For example, when the whole air conditioner is still in a power-off state, it is determined that the time period for the sensor to enter the measurement stop state reaches 6 or 8 hours (a predetermined time interval), and it is estimated that the user is likely to use the air conditioner, so that the sensor can be made to enter the measurement state period in advance, thereby facilitating the air conditioner to start and simultaneously rapidly acquire the current sensing signal.

In the invention, the processes of the 'measurement state stopping segment' and the 'measurement state segment' can be circularly iterated when the whole air conditioner is still in a power-off state.

The fourth embodiment:

the present embodiment provides a sensor for an air conditioner, basically having the same configuration as the third embodiment.

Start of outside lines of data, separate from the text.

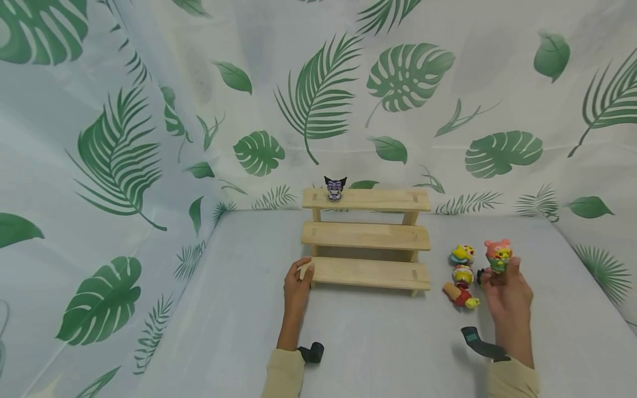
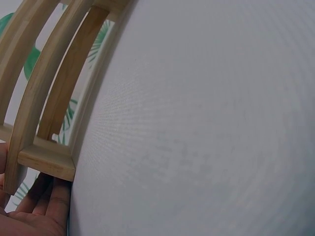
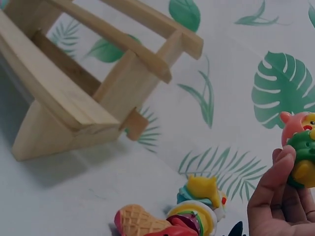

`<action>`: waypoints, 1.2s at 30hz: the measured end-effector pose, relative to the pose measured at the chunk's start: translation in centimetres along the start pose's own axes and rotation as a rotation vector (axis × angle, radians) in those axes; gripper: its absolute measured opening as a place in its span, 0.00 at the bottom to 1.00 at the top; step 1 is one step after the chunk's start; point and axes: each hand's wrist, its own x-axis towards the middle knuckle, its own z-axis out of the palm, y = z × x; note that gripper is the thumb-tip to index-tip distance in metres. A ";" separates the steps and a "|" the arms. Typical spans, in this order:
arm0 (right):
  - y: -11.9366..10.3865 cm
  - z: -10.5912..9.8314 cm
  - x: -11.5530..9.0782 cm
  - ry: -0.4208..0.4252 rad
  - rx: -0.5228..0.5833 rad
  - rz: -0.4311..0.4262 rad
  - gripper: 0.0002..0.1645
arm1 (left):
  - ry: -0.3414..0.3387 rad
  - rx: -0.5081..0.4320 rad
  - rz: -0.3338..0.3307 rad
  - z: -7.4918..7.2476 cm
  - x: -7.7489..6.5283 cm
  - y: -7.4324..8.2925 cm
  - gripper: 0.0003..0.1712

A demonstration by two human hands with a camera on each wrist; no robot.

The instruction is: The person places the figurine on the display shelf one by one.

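A three-step wooden display shelf (image 1: 365,271) stands before the back cloth. My left hand (image 1: 297,283) grips the left end of its lowest step; in the left wrist view, the fingers (image 2: 58,204) lie against the end piece. Off to the right, my right hand (image 1: 512,298) holds a small toy figurine (image 1: 498,255) upright above the surface, with a pink eared hood, yellow face and green body. The right wrist view shows thumb and fingers round the figurine (image 3: 304,152), partly cut off by the frame. A purple-and-black figurine (image 1: 335,189) stands on the top step, left of its middle.
Beside the right hand lie several figurines: a yellow-and-blue one (image 1: 463,254), a yellow-and-white one (image 1: 463,275) and a red one with a waffle cone (image 1: 461,297). A dark piece (image 1: 480,276) is partly hidden by the hand. Leaf-printed cloth (image 1: 318,99) encloses the white surface.
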 end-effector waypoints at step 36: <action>3.2 3.7 -1.2 -0.382 -0.213 0.013 0.22 | 0.009 0.014 0.026 0.0 -0.2 0.1 0.18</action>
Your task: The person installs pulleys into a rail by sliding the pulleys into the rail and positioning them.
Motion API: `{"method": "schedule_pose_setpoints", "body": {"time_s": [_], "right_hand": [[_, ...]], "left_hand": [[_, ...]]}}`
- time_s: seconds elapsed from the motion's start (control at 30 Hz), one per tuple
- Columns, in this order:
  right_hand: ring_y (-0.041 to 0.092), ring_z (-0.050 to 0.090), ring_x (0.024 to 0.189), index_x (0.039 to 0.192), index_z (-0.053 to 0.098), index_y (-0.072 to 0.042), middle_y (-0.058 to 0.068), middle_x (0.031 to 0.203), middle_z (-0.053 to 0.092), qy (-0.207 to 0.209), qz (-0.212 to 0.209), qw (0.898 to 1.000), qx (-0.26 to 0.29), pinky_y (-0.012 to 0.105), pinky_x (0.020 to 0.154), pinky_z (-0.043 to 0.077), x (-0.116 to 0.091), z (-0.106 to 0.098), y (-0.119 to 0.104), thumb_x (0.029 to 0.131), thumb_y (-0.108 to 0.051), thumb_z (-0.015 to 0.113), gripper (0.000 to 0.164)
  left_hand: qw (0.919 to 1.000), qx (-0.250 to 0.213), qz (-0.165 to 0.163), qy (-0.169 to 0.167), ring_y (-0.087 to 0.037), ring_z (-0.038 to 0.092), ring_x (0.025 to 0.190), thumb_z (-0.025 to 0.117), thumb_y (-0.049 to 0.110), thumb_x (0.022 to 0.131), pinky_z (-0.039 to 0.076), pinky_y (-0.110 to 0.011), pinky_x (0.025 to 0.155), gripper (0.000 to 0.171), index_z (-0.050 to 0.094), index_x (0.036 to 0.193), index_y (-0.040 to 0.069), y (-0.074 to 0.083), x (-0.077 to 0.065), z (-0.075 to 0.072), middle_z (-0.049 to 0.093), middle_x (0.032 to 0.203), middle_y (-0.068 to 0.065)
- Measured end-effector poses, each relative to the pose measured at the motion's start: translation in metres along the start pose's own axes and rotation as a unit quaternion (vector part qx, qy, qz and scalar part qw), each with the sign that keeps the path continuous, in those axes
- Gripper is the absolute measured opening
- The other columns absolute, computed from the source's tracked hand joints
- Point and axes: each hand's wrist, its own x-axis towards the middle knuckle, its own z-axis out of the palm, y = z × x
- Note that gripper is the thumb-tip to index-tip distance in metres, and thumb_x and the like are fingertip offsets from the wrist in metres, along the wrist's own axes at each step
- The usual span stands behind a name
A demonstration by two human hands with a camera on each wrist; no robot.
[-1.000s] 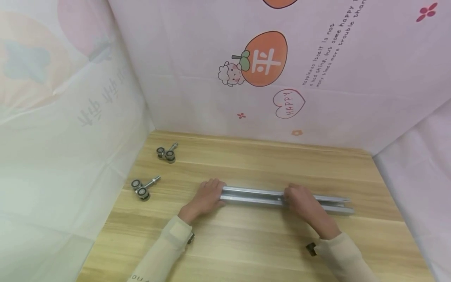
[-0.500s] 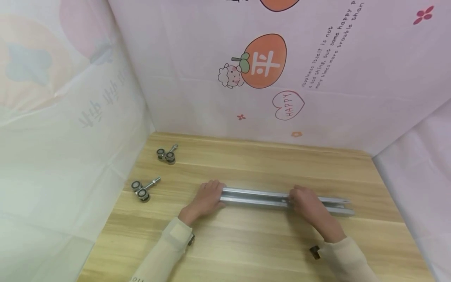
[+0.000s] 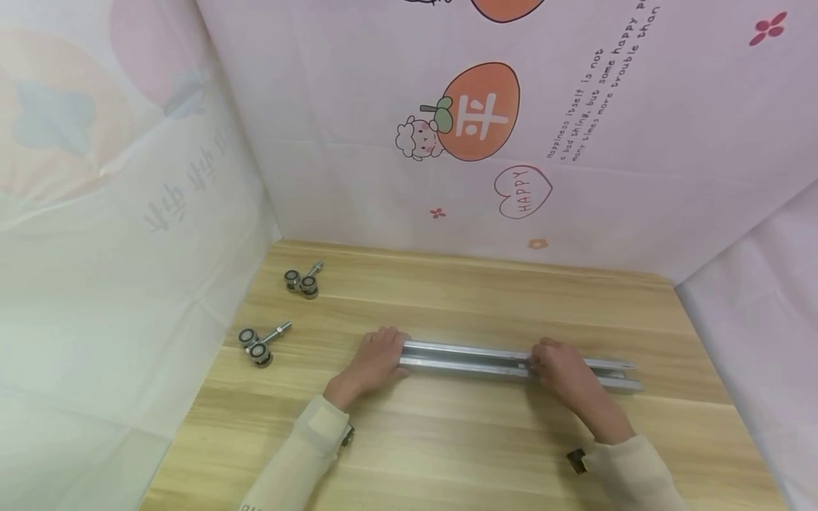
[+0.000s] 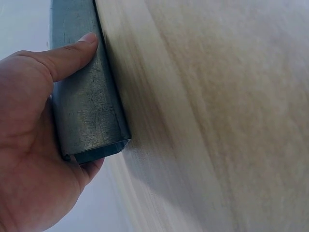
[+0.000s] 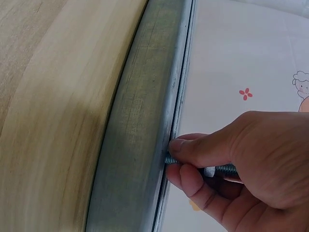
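A grey metal channel track (image 3: 460,367) lies lengthwise on the wooden table, its slotted side up. My left hand (image 3: 375,358) grips the track's left end. In the left wrist view the thumb (image 4: 72,57) presses the near wall, close to the track's open end (image 4: 96,152). Toward the track's right part, my right hand (image 3: 562,369) is over the slot. The right wrist view shows its thumb and fingers pinching a threaded bolt (image 5: 226,170) with a nut (image 5: 209,171) on it. The bolt's end goes in at the slot; whatever it joins inside is hidden.
Two twin-wheel rollers with threaded bolts, one nearer (image 3: 260,348) and one farther (image 3: 303,282), lie on the table's left side. Printed cloth walls (image 3: 358,184) stand at the back and both sides of the wooden table (image 3: 447,440).
My right hand has slid a little to the right along the track, with the bolt in its fingers. The left hand and the track have stayed in place.
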Motion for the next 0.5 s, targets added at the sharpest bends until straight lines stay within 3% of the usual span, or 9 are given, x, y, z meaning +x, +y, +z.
{"method": "schedule_pose_setpoints", "body": {"time_s": [0.2,0.5], "right_hand": [[0.031,0.071,0.076,0.084,0.073,0.002,0.01,0.08,0.068,0.007,0.0,1.0,0.006,0.044,0.069,0.063,-0.0024,-0.0017,0.0014,0.076,0.02,0.074,0.02],[0.033,0.072,0.078,0.085,0.074,0.003,0.011,0.081,0.068,-0.004,0.027,1.0,0.004,0.046,0.071,0.063,-0.0067,-0.0037,0.0086,0.077,0.021,0.073,0.019]], "left_hand": [[1.0,0.003,-0.005,-0.007,-0.027,0.052,0.114,0.078,0.036,0.095,0.043,-0.052,0.109,0.055,0.054,0.134,0.006,-0.0005,0.0015,0.0018,0.057,0.12,-0.008],[1.0,0.003,-0.003,0.001,-0.026,0.052,0.112,0.079,0.036,0.095,0.044,-0.051,0.108,0.053,0.055,0.133,0.007,-0.0017,0.0017,0.003,0.057,0.118,-0.007]]}}
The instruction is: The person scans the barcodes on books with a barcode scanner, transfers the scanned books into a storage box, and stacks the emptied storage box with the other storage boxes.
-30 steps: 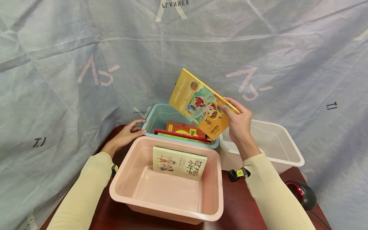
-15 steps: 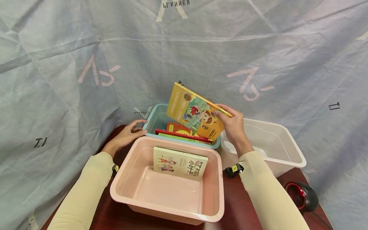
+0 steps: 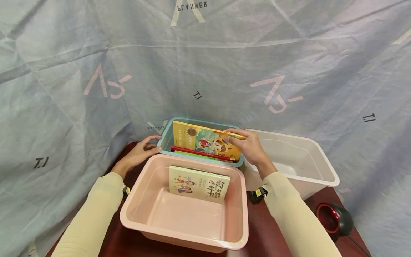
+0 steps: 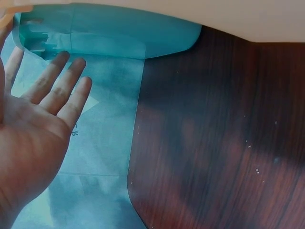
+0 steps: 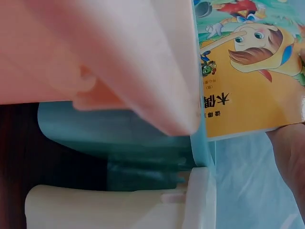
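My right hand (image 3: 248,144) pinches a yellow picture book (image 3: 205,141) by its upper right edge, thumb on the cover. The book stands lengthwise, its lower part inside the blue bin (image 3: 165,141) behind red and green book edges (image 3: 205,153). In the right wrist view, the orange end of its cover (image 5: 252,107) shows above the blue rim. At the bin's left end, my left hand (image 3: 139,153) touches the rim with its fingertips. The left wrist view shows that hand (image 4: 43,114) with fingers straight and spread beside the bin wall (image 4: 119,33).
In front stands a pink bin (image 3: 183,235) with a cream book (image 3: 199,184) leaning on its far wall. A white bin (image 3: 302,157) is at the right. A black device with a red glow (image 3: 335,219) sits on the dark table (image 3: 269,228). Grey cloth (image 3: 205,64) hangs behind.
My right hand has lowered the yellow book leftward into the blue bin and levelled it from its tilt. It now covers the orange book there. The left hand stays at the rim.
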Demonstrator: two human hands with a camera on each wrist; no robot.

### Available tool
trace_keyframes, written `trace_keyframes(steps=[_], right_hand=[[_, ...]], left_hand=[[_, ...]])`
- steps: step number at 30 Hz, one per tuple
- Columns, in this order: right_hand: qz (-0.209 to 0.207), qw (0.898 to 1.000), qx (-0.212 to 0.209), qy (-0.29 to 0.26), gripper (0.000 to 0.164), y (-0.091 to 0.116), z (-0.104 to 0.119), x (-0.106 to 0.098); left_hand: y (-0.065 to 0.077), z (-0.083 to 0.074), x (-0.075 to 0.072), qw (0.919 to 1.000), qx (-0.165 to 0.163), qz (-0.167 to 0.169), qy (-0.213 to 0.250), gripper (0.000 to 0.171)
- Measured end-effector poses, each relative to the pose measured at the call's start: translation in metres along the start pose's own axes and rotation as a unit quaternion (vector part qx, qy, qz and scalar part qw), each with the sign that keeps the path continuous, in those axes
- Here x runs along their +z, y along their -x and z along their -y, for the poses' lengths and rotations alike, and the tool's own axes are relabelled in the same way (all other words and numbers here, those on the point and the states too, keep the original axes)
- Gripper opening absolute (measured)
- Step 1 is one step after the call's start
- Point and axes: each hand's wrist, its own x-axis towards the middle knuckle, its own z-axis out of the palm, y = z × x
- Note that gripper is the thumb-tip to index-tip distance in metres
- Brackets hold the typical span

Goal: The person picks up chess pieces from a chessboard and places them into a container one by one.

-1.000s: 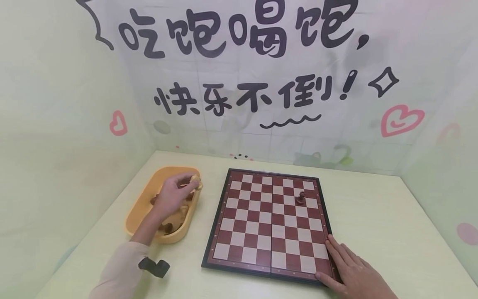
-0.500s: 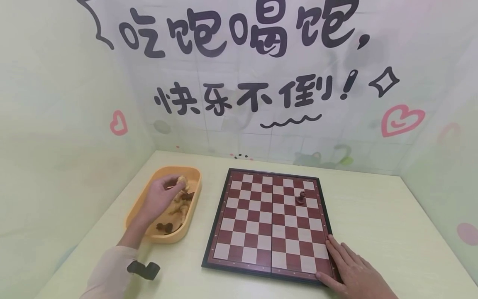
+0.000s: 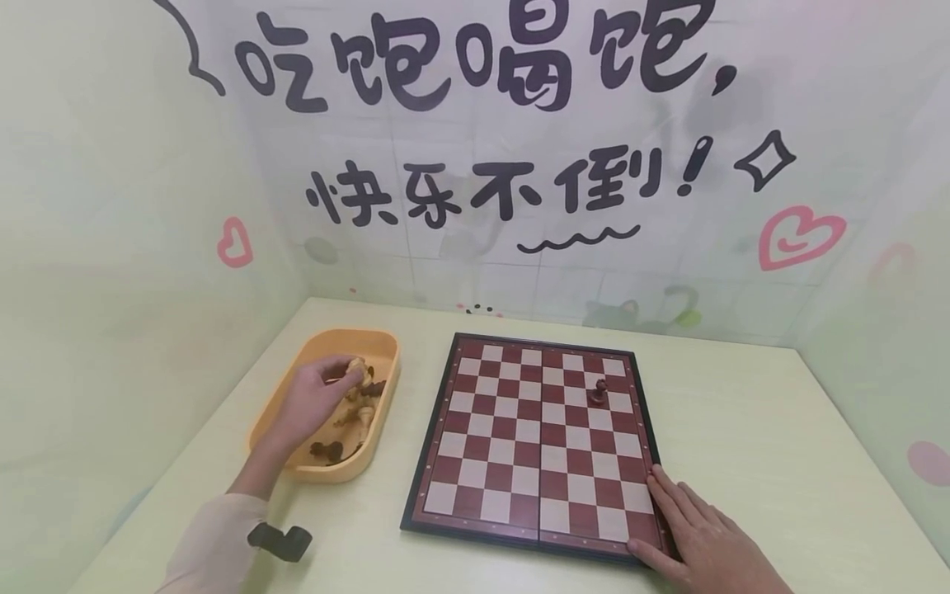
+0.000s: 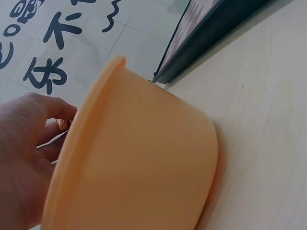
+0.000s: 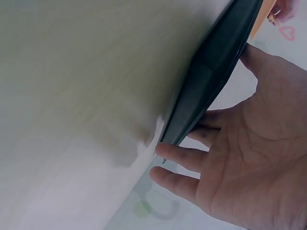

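My left hand [image 3: 313, 403] is over the yellow-orange tray [image 3: 337, 473], thumb and fingertips pinching a pale chess piece [image 3: 357, 367]. Its exact kind is hidden by the fingers. Below and beside the hand, several pale and dark chess pieces [image 3: 365, 419] lie on their sides in the tray. To the right is a red-and-white chessboard [image 3: 505, 452], with one dark chess piece [image 3: 598, 393] upright near its far right. My right hand [image 3: 705, 540] rests at the board's near right corner. In the right wrist view, its fairly straight fingers touch the dark board edge [image 5: 204, 79].
A pale wooden table [image 3: 779, 429] carries the tray and board, with a gap between them. Behind stands a whitish printed curtain [image 3: 475, 272] with black lettering, and similar sheets close off both sides.
My left hand has moved left from the tray's right rim with the pale chess piece, then slightly lower into the tray. The right hand and board stay put.
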Motion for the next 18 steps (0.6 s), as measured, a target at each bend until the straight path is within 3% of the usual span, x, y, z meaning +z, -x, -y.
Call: trace_keyframes(steps=[18], right_hand=[[-0.003, 1.0, -0.003, 0.005, 0.094, 0.0011, 0.0001, -0.0009]], left_hand=[[-0.0019, -0.0023, 0.0051, 0.9997, 0.018, -0.002, 0.018, 0.032]])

The difference lies in that: the present embodiment is further preferably: after the whole air conditioner is powered off, the sensor is switched to a measurement stopping state section from the measurement state section after reaching a preset time node. After the sensor is switched into the measurement stopping state section, if the whole air conditioner is still in the power-off state, the sensor is switched into the measurement state section from the measurement stopping state section after reaching a preset time node.

The preset time node can be preset when the air conditioner leaves a factory, or can be preset by a user (through a remote controller, a mobile phone APP and the like). For example, the user sets two time nodes for not using the home air conditioner from 9 am to 6 pm on a working day, and the user turns off the air conditioner from 8 am to 30 pm, and the sensor continues to operate in the measurement state section until 9 am and then shifts to the measurement stop state section from the measurement state section. And then the sensor is kept in the measurement stopping state section (if the sensor is not interrupted by the starting action of the air conditioner) until 6 pm later, and then the sensor is switched to the measurement state section from the measurement stopping state section.

Therefore, compared with the third embodiment, the third embodiment is more beneficial to accurately controlling the switching-in and the switching-out of the 'measurement stopping state section', so that under the condition of more accurately ensuring that the user experience is not influenced, resources are effectively saved, the power consumption is reduced, and the service life of the sensor is prolonged.

The fifth embodiment:

the present embodiment provides an air conditioning apparatus including a controller, a receiver, and a sensor, which may be any of the sensors of the first to fourth embodiments; and the controller can perform transmission interaction of sensing signals between the receiver and the sensor.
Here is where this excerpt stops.